◆ YOUR TASK: When the line containing "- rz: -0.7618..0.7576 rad" appears in the data below, begin copying there and stop only after the line containing "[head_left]".

◆ GIVEN RECORDS:
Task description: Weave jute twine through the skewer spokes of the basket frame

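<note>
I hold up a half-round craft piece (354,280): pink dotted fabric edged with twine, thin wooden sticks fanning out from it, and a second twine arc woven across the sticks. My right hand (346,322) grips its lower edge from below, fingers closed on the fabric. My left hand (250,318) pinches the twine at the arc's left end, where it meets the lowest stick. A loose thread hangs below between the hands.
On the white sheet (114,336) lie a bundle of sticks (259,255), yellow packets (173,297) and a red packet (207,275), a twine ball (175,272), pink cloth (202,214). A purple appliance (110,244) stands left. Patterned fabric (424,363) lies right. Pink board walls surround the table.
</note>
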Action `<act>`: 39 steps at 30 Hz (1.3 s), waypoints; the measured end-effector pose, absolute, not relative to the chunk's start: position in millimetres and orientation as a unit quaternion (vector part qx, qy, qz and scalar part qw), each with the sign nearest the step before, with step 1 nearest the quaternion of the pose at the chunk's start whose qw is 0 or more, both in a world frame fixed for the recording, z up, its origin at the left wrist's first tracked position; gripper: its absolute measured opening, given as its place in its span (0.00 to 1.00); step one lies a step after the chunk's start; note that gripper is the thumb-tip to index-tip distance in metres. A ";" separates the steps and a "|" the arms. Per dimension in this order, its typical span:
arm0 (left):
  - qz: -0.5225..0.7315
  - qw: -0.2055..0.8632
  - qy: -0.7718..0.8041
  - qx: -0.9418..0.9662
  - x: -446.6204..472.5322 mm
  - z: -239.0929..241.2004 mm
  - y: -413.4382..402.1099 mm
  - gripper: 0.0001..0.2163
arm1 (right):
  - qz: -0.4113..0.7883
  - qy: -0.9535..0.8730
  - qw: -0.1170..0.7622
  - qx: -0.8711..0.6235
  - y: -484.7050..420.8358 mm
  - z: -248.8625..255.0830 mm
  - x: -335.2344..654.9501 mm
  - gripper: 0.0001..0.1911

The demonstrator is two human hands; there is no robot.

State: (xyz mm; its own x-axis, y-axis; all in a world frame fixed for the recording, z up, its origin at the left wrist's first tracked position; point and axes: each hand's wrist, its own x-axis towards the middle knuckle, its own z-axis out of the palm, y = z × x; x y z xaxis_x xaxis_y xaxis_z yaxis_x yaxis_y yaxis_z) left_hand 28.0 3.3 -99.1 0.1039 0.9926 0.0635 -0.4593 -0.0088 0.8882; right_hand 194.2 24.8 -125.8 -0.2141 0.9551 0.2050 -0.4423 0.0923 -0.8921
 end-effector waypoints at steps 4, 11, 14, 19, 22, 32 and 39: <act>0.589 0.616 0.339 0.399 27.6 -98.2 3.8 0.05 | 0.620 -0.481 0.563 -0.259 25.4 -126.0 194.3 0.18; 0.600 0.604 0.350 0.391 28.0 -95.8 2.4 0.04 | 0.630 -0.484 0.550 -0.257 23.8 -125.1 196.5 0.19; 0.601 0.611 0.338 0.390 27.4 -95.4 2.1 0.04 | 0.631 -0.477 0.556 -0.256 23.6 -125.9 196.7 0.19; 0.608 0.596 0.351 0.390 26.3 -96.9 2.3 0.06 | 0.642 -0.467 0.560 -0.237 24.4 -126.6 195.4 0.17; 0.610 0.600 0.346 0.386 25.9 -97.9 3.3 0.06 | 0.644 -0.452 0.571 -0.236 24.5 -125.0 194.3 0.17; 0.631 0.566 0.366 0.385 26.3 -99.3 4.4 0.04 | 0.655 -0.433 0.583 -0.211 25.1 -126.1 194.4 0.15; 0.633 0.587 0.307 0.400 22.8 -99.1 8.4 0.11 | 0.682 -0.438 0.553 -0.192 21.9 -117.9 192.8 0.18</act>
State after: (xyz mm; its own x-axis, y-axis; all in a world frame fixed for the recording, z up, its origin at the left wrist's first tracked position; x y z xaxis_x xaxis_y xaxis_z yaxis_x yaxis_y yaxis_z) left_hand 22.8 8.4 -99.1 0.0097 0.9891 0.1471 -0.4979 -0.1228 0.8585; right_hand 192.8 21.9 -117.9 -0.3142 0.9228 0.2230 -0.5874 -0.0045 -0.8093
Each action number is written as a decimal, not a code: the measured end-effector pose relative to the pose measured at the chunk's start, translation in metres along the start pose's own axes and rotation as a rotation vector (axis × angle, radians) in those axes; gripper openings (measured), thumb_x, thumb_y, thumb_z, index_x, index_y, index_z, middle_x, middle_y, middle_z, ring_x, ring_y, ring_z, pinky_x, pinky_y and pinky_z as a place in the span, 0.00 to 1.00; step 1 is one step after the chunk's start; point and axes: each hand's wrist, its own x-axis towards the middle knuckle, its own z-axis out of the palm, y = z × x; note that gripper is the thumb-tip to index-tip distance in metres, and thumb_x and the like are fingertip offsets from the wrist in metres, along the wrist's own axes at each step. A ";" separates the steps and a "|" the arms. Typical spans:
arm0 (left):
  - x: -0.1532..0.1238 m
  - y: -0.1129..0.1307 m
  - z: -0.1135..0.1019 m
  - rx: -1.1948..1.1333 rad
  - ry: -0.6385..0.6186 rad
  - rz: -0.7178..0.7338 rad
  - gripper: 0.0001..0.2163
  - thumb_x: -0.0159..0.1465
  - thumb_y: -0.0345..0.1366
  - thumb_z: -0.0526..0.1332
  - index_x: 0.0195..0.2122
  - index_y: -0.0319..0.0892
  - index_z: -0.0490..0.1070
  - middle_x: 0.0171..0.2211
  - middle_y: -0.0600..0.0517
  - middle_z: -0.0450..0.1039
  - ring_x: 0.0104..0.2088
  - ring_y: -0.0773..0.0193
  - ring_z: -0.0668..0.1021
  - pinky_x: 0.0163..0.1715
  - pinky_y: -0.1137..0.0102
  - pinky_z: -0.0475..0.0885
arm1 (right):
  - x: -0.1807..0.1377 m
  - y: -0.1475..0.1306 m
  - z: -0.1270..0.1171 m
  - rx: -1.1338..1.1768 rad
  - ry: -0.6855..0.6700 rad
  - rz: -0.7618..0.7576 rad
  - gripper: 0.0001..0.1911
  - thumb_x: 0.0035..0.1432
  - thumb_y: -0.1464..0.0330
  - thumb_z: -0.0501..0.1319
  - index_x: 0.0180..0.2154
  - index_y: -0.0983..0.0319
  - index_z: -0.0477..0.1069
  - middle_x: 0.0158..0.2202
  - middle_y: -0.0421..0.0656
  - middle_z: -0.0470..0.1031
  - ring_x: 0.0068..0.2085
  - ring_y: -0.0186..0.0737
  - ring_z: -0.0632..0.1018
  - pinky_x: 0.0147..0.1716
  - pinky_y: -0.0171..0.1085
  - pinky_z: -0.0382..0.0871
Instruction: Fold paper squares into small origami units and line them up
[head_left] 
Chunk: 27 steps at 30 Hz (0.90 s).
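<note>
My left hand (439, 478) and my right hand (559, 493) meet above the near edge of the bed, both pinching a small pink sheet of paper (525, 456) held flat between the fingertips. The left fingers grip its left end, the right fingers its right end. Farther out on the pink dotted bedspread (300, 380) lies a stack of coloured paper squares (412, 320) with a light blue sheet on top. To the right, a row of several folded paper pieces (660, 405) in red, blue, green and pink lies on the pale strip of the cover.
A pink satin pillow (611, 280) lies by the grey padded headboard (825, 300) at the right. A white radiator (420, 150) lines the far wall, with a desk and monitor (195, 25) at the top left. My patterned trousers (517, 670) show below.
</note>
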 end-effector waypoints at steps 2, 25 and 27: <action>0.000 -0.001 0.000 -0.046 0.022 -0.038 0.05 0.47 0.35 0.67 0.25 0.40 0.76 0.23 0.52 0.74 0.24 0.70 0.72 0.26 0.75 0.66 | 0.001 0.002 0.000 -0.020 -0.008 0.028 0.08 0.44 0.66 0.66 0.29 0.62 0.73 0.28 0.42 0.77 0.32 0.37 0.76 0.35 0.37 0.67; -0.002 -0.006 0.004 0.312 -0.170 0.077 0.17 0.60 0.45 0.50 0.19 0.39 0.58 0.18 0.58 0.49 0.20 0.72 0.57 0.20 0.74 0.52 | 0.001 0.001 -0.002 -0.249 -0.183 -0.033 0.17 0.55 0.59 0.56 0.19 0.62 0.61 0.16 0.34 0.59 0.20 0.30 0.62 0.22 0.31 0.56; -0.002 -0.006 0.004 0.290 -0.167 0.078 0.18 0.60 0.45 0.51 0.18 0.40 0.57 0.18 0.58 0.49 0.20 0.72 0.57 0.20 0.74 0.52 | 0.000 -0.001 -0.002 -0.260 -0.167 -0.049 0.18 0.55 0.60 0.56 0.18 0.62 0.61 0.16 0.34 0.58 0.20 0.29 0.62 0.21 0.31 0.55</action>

◆ EXERCISE SOLUTION:
  - rz: -0.7618..0.7576 rad
  - gripper: 0.0001..0.1911
  - thumb_x: 0.0035..0.1432
  - thumb_y: -0.1464..0.0330
  - thumb_z: -0.0501..0.1319
  - index_x: 0.0180..0.2154
  - index_y: -0.0983..0.0319
  - index_z: -0.0477..0.1069
  - middle_x: 0.0158..0.2202
  - middle_y: -0.0421..0.0656
  - middle_z: -0.0470..0.1031
  - ring_x: 0.0068..0.2085
  - ring_y: -0.0186..0.0737
  - ring_z: -0.0632..0.1018
  - pinky_x: 0.0147..0.1716
  - pinky_y: -0.0171..0.1085
  - pinky_z: -0.0382..0.0871
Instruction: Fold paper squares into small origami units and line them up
[head_left] 

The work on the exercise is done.